*What you should do:* An exact copy of the data below is required; return it in full.

:::::

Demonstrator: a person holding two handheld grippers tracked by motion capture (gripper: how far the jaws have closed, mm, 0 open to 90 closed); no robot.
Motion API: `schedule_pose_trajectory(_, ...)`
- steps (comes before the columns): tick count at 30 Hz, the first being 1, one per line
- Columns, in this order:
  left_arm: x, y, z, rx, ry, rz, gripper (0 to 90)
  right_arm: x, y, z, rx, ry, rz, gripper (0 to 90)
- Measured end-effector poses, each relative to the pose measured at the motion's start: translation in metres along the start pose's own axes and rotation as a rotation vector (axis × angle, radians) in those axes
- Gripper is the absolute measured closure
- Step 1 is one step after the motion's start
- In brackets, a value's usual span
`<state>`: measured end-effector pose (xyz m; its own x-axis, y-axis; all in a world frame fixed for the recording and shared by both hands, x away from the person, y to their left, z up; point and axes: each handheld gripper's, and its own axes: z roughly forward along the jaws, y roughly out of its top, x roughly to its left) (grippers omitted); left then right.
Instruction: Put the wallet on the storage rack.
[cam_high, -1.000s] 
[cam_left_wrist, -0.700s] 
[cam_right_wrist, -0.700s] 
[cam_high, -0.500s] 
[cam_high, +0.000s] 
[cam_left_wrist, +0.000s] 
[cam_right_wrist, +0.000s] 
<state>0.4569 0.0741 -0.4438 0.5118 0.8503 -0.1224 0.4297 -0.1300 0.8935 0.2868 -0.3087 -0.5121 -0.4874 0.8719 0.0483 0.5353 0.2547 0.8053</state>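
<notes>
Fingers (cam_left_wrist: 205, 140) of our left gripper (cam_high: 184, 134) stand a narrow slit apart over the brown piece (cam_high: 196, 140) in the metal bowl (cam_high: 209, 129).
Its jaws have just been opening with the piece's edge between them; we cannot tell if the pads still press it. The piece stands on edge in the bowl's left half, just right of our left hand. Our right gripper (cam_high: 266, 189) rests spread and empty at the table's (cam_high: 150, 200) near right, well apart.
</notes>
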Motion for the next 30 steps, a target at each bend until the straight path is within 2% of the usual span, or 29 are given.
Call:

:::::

*Solution for this exercise:*
Demonstrator: a person holding two handheld grippers tracked by motion capture (gripper: how far the jaws have closed, mm, 0 open to 90 closed); no robot.
Motion API: `schedule_pose_trajectory(_, ...)`
- steps (comes before the columns): tick count at 30 Hz, the first being 1, one per line
- Columns, in this order:
  left_arm: x, y, z, rx, ry, rz, gripper (0 to 90)
  right_arm: x, y, z, rx, ry, rz, gripper (0 to 90)
- Measured end-effector poses, each relative to the pose measured at the motion's start: translation in metres along the start pose's own axes and rotation as a rotation vector (axis × angle, radians) in those axes
- Gripper is the absolute measured closure
- Step 1 is one step after the motion's start
- In brackets, a value's usual span
`<state>`: measured end-effector pose (xyz m; its own x-axis, y-axis; all in a world frame fixed for the recording and shared by both hands, x away from the person, y to their left, z up; point and axes: each handheld gripper's, and its own axes: z roughly forward along the jaws, y roughly out of its top, x roughly to its left) (grippers omitted); left then right.
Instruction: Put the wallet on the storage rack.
[cam_high, -1.000s] 
[cam_left_wrist, -0.700s] 
[cam_right_wrist, -0.700s] 
[cam_high, -0.500s] 
[cam_high, +0.000s] 
[cam_left_wrist, +0.000s] 
[cam_right_wrist, +0.000s] 
<state>0.4569 0.0741 -0.4438 0.5118 0.8503 -0.1224 0.4297 -0.1300 0.8935 0.2868 -0.3087 -0.5121 -0.4874 0.8719 0.0483 0.5353 0.2547 0.8053</state>
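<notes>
Fingers (cam_left_wrist: 205, 140) of our left gripper (cam_high: 184, 134) stand a narrow slit apart over the brown piece (cam_high: 196, 140) in the metal bowl (cam_high: 209, 129).
Its jaws have just been opening with the piece's edge between them; we cannot tell if the pads still press it. The piece stands on edge in the bowl's left half, just right of our left hand. Our right gripper (cam_high: 266, 189) rests spread and empty at the table's (cam_high: 150, 200) near right, well apart.
</notes>
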Motion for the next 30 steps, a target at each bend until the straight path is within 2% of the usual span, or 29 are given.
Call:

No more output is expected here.